A Irlanda do Norte, por fazer parte do Reino Unido, estava em guerra com a Alemanha. Assim, quando nos mudamos para Belfast, mais ao norte, tivemos de nos virar com os cartões de racionamento e com os blecautes. Os aviões nazistas tinham de voar bem mais de 1.600 quilômetros para ir e voltar de suas bases na Europa a Belfast. Ainda assim eles conseguiram bombardear a cidade. Durante o primeiro ataque surpresa, nosso Salão do Reino foi danificado e nosso apartamento foi destruído, na hora em que visitávamos irmãos em outra parte da cidade, de modo que escapamos de maneira notável. Na mesma noite, uma família de Testemunhas fugiu para um abrigo antiaéreo que estava lotado. Assim, tiveram de voltar para casa. O abrigo foi bombardeado em cheio, e todos os que estavam ali morreram, mas nossos irmãos sofreram apenas ferimentos leves. Durante esses anos difíceis de guerra, nenhum de nossos irmãos sofreu ferimentos graves, pelo que nós agradecemos a Jeová.
Provisões espirituais
Com a continuidade da guerra, as restrições ficaram mais rigorosas, e por fim começou-se a censurar a correspondência. Isso significava que a revista A Sentinela não entrava no país pois era interceptada. Embora nos perguntássemos o que poderíamos fazer, a mão de Jeová não se mostrou curta. Certa manhã recebi uma carta de um “primo” do Canadá que tratava de assuntos familiares. Eu não fazia idéia de quem era o remetente, mas no pós-escrito ele dizia que estava enviando junto “um artigo bíblico interessante”. Na verdade era um exemplar de A Sentinela, mas por ter uma capa em branco o censor o deixou passar.

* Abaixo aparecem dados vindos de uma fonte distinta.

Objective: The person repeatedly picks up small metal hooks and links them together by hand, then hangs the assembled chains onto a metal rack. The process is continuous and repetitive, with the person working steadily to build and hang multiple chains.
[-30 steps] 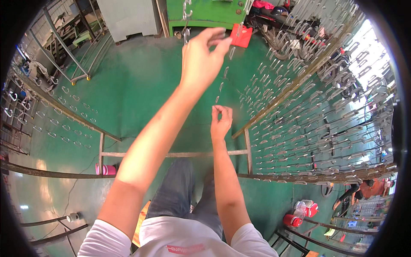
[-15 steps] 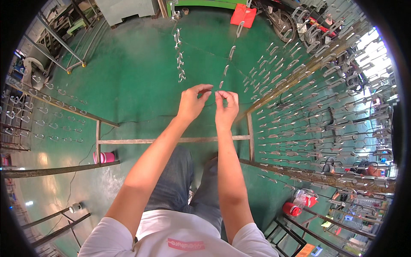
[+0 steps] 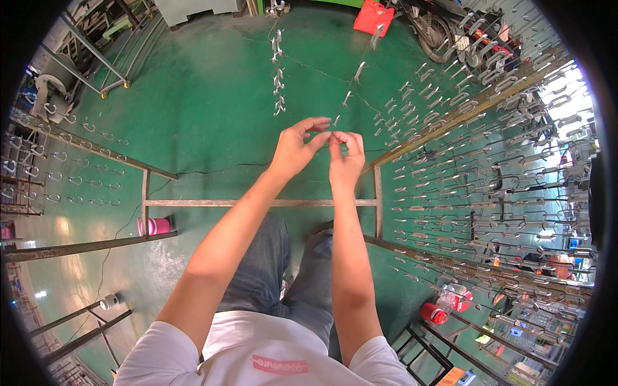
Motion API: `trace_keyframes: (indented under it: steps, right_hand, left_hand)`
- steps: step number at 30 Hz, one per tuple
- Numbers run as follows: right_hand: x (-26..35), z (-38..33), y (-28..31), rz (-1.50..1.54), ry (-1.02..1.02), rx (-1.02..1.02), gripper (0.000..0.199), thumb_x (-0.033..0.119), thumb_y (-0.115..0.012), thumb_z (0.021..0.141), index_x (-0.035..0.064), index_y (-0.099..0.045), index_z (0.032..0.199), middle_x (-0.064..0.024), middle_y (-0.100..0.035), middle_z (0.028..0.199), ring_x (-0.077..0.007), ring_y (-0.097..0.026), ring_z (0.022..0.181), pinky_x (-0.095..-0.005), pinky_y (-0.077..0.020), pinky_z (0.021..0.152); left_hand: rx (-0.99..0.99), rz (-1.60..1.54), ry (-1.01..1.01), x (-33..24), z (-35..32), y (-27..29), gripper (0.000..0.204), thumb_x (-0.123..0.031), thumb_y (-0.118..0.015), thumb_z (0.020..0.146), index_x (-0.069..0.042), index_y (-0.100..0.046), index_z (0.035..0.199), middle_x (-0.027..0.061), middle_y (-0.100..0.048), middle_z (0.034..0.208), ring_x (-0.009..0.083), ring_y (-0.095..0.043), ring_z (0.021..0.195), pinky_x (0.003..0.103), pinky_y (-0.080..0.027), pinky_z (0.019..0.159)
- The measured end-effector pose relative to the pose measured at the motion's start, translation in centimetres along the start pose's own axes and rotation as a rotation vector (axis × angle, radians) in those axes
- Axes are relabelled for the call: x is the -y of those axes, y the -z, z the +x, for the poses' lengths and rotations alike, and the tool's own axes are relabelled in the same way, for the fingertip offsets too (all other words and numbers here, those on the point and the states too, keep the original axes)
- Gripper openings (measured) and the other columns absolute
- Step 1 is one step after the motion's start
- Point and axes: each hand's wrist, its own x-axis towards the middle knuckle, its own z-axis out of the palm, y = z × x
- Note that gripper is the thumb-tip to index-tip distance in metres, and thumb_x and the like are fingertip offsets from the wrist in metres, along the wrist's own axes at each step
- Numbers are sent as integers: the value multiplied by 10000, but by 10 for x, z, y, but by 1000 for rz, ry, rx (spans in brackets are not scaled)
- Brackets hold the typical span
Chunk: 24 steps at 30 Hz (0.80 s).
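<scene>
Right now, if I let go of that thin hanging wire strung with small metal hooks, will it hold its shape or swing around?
Probably swing: the thin wire strung with small metal hooks hangs freely from above, pinched only between the left hand and right hand. It looks light and springy. The neighbouring chain of hooks dangles loose likewise.

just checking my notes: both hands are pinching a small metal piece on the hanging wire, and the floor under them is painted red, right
Not quite. Both the left hand and the right hand do pinch a small metal piece on the hanging wire, but the head view shows the floor under them painted green, not red.
</scene>
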Motion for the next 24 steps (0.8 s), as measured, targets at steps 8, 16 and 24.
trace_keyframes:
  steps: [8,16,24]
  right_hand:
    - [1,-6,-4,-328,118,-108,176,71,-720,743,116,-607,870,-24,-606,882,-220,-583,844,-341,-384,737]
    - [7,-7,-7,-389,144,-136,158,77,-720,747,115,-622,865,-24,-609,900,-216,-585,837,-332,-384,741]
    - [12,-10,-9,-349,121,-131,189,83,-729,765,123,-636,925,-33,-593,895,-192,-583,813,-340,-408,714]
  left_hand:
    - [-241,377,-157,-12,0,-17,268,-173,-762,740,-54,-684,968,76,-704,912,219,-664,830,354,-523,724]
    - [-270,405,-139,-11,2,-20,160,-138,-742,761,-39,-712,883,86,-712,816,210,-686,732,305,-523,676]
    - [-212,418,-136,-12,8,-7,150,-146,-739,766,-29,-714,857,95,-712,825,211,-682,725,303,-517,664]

Logo em seguida, começamos a fazer cópias dos artigos. O grupo que fazia isso era eu, minha esposa e Testemunhas locais, incluindo Maggie Cooper que fez um trabalho relacionado com o “Fotodrama”. Começou a chegar com regularidade a revista A Sentinela (com capa em branco) de muitos novos amigos do Canadá, Austrália e Estados Unidos. E assim logo nos organizamos para distribuir 120 cópias de cada número no país. Graças à diligência e bondade desses amigos, nunca perdemos uma edição da revista durante a guerra toda.
Conseguimos realizar assembléias também. Digno de nota foi o congresso de 1941, quando foi lançado o livro Filhos. Parece que o censor não objetou a um livro que ele achou ser sobre filhos, e assim conseguimos introduzir um suprimento desse livro no país sem nenhum problema. Em outra ocasião, mandamos imprimir na Irlanda o folheto Paz — Pode Durar? porque era impossível importá-lo de Londres. Apesar de todas as restrições impostas a nós, éramos bem cuidados em sentido espiritual.
Oposição vencida
Um clérigo internado numa casa de saúde em Belfast, dirigida por uma Testemunha de Jeová, enviou um exemplar do livro Riquezas a sua esposa na Inglaterra. Ela se opunha à verdade, e ao responder a carta deixou isso claro. Ela afirmou também que fazíamos parte duma “organização antipatriótica”. O censor da correspondência notou isso e fez uma denúncia ao Departamento de Investigação Criminal. Em resultado, fui chamado à polícia para dar uma explicação e solicitaram que eu levasse um exemplar do livro Riquezas. É interessante que quando por fim eles devolveram o livro, notei que havia trechos sublinhados, todos sobre a Igreja Católica Romana. Achei isso significativo, pois eu sabia que a polícia estava acompanhando de perto as atividades do IRA (Exército Republicano Irlandês).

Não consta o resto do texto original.